# Task details
Only the line with "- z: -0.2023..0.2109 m" and the lines after it, to the end of the data, should appear in the answer, each reproduced exactly.

# Available data
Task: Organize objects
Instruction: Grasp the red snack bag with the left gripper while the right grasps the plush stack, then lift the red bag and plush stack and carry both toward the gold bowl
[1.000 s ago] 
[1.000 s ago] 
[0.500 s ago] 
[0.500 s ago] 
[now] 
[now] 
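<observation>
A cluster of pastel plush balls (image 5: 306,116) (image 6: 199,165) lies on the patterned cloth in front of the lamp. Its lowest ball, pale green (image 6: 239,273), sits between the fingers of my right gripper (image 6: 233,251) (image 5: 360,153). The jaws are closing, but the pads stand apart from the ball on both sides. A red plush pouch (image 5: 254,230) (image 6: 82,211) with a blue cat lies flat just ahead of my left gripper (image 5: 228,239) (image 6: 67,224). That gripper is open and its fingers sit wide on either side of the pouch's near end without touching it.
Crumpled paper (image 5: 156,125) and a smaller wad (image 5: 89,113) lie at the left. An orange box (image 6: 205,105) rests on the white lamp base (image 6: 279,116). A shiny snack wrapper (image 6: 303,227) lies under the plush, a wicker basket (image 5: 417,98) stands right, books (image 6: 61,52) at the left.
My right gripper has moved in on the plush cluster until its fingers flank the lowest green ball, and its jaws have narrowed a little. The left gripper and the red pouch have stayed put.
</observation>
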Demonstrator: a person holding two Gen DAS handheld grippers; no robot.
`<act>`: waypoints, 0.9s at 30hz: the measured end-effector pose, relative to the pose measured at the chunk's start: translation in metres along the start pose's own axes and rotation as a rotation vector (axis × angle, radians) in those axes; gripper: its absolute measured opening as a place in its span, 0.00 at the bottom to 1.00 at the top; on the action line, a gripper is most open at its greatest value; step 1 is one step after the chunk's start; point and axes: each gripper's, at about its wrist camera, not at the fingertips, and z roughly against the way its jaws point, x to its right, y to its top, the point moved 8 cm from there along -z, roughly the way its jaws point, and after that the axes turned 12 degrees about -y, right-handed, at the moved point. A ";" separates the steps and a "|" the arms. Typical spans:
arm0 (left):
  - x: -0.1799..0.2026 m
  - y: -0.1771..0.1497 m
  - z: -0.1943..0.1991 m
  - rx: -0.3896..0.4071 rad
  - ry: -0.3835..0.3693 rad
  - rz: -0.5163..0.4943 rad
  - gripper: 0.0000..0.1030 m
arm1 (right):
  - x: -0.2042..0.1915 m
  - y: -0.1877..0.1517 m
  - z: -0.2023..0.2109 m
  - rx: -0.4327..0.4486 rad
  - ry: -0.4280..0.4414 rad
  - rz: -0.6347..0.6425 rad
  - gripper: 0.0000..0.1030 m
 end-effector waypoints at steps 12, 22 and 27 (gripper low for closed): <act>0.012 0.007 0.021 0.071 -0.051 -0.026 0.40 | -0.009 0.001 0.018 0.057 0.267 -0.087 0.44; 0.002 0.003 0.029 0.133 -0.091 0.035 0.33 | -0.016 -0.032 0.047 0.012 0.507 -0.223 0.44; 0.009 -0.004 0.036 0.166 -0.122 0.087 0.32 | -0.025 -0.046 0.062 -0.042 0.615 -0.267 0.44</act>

# Your response
  - z: -0.2023..0.2109 m
  - rx: -0.4327..0.4486 rad
  - ry: -0.4280..0.4414 rad
  - rz: -0.6347..0.6425 rad
  - gripper: 0.0000..0.1030 m
 end-effector waypoints at steps 12, 22 and 27 (gripper low for closed): <act>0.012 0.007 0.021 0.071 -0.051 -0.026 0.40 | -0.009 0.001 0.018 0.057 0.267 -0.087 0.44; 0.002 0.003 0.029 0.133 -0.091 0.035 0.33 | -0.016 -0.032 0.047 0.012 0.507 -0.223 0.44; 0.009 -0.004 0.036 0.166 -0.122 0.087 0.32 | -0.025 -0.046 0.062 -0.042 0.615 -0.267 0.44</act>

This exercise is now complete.